The most prominent industries to have applications in the artificial intelligence domain are as follows:

  • Image and video recognition i.e. face recognition, photo tagging
  • Video classification i.e. security cameras
  • Recommendation systems i.e. product recommendations
  • Time-series applications i.e. financial analysis
  • Speech-to-text applications

Required skills for Artificial Intelligence

Learn Machine Learning

The skills required for an artificial intelligence engineer are as follows.

  • You need to have a programming background. There is no restriction on language. Three main languages are used I this domain i.e. Python, R, Java. To develop and implement models, a good programming foundation can play a pivotal role.
  • Linear algebra is the second requirement.
  • A Mathematical foundation of statistics and probability is a bonus.
  • Problem-solving skills are a must. The algorithms have to be applied to real-world problems. Good analytical skills can take you far ahead of the game.

Is it hard to learn artificial intelligence?

Learning artificial intelligence with the plethora of online and offline courses available is not much ado. The estimated time to become skilled depends on the time and schedule of the person. It can take from 6 months to 2 years to become proficient in this domain. If you are a newbie and have no prior experience, it can take more time.

Machine learning vs AI: key differences

There are certain key differences between artificial intelligence and machine learning.

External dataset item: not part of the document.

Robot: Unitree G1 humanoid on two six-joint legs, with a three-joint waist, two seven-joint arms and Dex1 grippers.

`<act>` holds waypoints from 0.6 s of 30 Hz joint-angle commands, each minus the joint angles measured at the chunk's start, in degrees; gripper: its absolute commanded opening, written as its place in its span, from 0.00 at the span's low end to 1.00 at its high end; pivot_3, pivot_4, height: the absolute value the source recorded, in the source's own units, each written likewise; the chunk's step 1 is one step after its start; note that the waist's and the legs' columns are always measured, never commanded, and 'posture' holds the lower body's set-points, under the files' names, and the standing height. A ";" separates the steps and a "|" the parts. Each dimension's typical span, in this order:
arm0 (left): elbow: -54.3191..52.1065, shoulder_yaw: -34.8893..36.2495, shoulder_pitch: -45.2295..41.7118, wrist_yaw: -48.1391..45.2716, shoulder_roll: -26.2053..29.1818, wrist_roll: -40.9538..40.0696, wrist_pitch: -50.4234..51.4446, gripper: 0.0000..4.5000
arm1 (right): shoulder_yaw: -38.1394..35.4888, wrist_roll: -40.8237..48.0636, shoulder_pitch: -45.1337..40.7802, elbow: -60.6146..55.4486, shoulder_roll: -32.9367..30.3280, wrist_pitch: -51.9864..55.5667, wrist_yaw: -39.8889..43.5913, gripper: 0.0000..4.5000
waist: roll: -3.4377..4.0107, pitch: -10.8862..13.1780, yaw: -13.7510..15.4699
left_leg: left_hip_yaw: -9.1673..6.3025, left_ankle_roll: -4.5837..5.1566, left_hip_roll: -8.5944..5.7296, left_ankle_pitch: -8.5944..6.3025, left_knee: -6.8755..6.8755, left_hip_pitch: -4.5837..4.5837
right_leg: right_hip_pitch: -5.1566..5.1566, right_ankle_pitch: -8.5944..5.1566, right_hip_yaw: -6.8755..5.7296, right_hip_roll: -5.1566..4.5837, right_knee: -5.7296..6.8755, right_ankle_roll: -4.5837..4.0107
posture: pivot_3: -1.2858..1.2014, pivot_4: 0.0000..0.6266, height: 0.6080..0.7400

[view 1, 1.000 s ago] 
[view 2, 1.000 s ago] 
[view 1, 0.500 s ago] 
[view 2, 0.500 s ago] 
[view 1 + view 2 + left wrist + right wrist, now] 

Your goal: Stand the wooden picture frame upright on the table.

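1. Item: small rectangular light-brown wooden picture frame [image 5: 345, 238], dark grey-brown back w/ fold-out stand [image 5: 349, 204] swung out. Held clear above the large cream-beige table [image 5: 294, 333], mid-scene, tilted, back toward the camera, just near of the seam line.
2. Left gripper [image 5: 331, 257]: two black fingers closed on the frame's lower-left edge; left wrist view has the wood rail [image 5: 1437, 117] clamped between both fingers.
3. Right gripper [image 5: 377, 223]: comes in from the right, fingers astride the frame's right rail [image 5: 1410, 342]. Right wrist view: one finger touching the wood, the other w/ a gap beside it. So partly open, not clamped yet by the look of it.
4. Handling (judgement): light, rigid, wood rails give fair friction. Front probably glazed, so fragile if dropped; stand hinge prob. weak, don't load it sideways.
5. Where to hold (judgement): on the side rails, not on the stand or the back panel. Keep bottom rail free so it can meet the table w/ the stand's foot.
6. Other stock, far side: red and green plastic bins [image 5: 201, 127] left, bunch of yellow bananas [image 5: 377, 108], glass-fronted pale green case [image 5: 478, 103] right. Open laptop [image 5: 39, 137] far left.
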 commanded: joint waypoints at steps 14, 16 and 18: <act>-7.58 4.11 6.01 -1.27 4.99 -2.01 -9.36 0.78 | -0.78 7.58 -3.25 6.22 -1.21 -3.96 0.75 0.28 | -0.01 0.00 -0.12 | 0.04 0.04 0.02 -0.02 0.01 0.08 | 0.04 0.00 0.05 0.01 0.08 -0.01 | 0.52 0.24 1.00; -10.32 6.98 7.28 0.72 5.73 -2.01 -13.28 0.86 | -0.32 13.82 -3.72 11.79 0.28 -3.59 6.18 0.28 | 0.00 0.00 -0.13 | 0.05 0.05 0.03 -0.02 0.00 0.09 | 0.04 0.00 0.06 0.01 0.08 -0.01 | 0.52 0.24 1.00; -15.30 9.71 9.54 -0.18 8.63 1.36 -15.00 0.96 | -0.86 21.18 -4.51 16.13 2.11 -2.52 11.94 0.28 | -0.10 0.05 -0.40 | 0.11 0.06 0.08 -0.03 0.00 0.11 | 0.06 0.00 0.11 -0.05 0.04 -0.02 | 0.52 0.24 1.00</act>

  • Artificial intelligence enables machines to simulate human-like behavior. Machine learning is a subdomain of artificial intelligence. Machine learning enables the machine to predict patterns based on past data.
  • Artificial intelligence is more focused on solving complex problems by designing smart computer systems. On the other hand, machine learning emphasizes getting better output from past data. Accuracy of predictions is the major emphasis in machine learning.
  • Artificial intelligence algorithms are designed to focus on reasoning and self-learning. In the machine learning domain, self-correction is highly dependent on new data.
  • Artificial intelligence is subdivided into three categories i.e. Strong AI, Weak AI, artificial superintelligence. Machine learning has 3 subdomains i.e. Supervised learning, unsupervised learning, and reinforcement learning.

Categories of artificial intelligence

There are three broad categories of artificial intelligence.

Strong AI

Strong AI also known as general AI. It is a concept that implements general human intelligence and human behaviors. It is also known as Deep AI.

Weak AI

Weak AI is the subdomain that has seen the most success to date. Weak AI is goal-oriented. It is designed to focus on getting tasks done like speech recognition, self-driving cars.

Artificial Superintelligence

This domain aims to replicate human beings in terms of emotions as well as intelligence. Self-aware machines are included in this domain. The target is to make the machine super intelligent. Ultimate aim is to surpass the capabilities of human intelligence.

Future of AI and Machine Learning

The demand for technical professionals in this arena has quadrupled. The exponential growth in the applications in both domain has brought it to the frontier.

There is virtually no industry today that is not impacted by the revolutions brought by AI and machine learning. Transportation, health care, education, manufacturing, media, and customer service are some prominent domains highly impacted. The ramifications of both domains are astounding. Being mindful of the changes and adapting to these is the only key to success.

So, in terms of usage, there’s no above to one another. Please allow us to say that for machine learning vs AI — it’s a tie.